◆ **Provided data**

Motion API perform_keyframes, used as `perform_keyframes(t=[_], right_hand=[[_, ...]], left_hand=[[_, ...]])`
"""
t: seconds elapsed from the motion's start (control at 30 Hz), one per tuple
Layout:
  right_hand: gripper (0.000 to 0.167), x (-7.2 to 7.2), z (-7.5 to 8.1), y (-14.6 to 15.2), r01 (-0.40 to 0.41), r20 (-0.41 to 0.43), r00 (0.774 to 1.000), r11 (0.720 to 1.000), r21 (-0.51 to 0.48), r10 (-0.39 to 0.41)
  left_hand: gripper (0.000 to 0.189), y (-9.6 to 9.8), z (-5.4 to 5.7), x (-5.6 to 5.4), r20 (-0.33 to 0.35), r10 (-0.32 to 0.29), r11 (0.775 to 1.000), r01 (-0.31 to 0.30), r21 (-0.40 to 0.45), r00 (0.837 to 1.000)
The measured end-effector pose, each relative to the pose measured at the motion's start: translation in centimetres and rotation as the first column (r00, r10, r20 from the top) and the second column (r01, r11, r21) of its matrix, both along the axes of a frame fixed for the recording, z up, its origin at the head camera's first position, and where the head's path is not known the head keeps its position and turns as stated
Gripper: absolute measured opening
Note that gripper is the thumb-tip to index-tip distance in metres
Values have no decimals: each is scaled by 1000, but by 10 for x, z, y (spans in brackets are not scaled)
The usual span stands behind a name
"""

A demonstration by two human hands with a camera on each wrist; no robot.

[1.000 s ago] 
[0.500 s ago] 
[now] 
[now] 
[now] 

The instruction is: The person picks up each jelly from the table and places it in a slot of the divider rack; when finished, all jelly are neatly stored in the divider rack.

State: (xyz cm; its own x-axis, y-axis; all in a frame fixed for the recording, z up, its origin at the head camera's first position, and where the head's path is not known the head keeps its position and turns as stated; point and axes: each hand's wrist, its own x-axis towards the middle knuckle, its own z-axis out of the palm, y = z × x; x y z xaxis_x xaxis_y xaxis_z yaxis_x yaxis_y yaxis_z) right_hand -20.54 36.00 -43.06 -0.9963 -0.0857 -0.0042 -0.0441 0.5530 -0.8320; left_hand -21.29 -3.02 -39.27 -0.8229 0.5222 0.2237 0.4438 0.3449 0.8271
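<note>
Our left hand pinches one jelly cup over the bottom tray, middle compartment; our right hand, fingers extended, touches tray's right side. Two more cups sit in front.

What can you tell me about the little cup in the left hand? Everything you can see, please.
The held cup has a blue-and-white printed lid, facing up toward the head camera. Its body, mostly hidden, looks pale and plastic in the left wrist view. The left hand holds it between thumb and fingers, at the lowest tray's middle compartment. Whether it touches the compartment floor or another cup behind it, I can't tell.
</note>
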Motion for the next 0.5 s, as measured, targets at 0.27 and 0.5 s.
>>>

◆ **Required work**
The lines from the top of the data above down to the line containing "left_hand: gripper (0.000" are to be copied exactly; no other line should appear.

◆ **Written response**
Motion API perform_keyframes, used as `perform_keyframes(t=[_], right_hand=[[_, ...]], left_hand=[[_, ...]])`
"""
t: seconds elapsed from the motion's start (control at 30 Hz), one per tuple
Layout:
  right_hand: gripper (0.000 to 0.167), x (-7.2 to 7.2), z (-7.5 to 8.1), y (-14.6 to 15.2), r01 (-0.40 to 0.41), r20 (-0.41 to 0.43), r00 (0.774 to 1.000), r11 (0.720 to 1.000), r21 (-0.51 to 0.48), r10 (-0.39 to 0.41)
  left_hand: gripper (0.000 to 0.189), y (-9.6 to 9.8), z (-5.4 to 5.7), x (-5.6 to 5.4), r20 (-0.33 to 0.35), r10 (-0.32 to 0.29), r11 (0.775 to 1.000), r01 (-0.31 to 0.30), r21 (-0.40 to 0.45), r00 (0.837 to 1.000)

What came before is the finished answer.